• Assignment: Copy out exactly the stretch of the listing below that begins at the line containing "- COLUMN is" and ends at the line containing "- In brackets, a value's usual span", and copy nothing outside it.

• Recorded information:
• • • •
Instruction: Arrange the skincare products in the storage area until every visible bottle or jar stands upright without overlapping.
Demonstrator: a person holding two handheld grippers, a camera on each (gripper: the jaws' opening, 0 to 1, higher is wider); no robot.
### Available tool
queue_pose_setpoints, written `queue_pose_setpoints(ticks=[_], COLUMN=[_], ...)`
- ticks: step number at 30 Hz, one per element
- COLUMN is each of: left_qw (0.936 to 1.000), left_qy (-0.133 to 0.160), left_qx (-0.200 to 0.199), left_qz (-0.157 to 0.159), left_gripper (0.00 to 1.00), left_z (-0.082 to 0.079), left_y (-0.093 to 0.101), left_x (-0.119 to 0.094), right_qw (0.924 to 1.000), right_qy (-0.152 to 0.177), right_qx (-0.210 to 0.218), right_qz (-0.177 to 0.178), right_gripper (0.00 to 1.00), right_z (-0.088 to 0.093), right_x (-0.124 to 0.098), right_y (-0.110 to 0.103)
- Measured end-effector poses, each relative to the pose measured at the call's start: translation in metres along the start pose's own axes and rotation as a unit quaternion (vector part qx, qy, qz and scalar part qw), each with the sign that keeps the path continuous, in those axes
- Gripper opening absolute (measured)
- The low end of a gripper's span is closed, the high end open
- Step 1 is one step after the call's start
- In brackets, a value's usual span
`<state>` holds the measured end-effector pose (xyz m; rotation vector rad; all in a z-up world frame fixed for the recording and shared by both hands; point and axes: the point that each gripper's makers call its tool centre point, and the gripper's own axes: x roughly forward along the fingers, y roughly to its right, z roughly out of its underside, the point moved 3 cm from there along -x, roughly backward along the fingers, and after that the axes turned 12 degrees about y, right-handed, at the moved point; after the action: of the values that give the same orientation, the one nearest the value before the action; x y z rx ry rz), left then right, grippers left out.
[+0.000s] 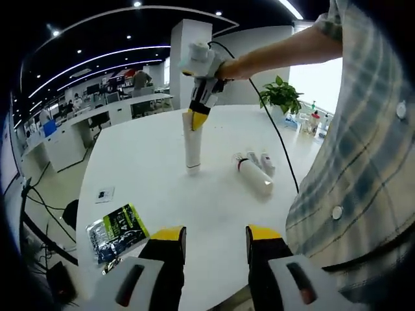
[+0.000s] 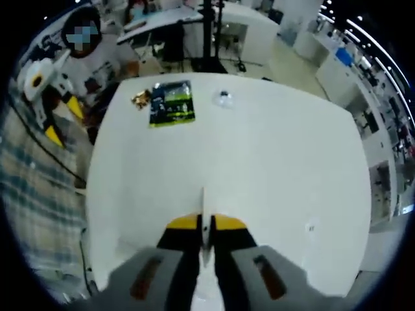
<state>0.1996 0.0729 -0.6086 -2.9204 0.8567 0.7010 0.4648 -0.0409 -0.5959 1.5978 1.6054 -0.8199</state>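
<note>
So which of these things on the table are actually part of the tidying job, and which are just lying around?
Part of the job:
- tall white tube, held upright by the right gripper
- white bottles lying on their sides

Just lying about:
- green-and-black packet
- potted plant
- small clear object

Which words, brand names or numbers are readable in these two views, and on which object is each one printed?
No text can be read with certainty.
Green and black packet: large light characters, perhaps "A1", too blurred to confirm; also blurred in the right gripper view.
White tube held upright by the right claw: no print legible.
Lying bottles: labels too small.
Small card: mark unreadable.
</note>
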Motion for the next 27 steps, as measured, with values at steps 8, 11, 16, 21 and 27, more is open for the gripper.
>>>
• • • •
• Your response:
- COLUMN is each of: left_qw (0.936 to 1.000), left_qy (-0.133 to 0.160), left_qx (-0.200 to 0.199), left_qz (-0.157 to 0.159), left_gripper (0.00 to 1.00), left_z (-0.082 to 0.079), left_y (-0.093 to 0.101), left_x (-0.119 to 0.094), right_qw (0.924 to 1.000), right_qy (-0.152 to 0.177), right_qx (-0.210 to 0.218), right_qz (-0.177 to 0.178), right_gripper (0.00 to 1.00), right_z (-0.088 to 0.093), right_x (-0.124 to 0.098), right_y (-0.110 to 0.103)
- Measured end-effector poses, each relative to the pose measured at the call's start: translation in metres along the start pose's own axes and rotation as a unit quaternion (vector part qx, qy, qz and scalar part qw), each with the sign that keeps the path continuous, in those axes
- Gripper opening absolute (measured)
- The low end of a gripper's span is closed, the high end open
- Step 1 is one step after the call's start
- In brackets, a value's usual span

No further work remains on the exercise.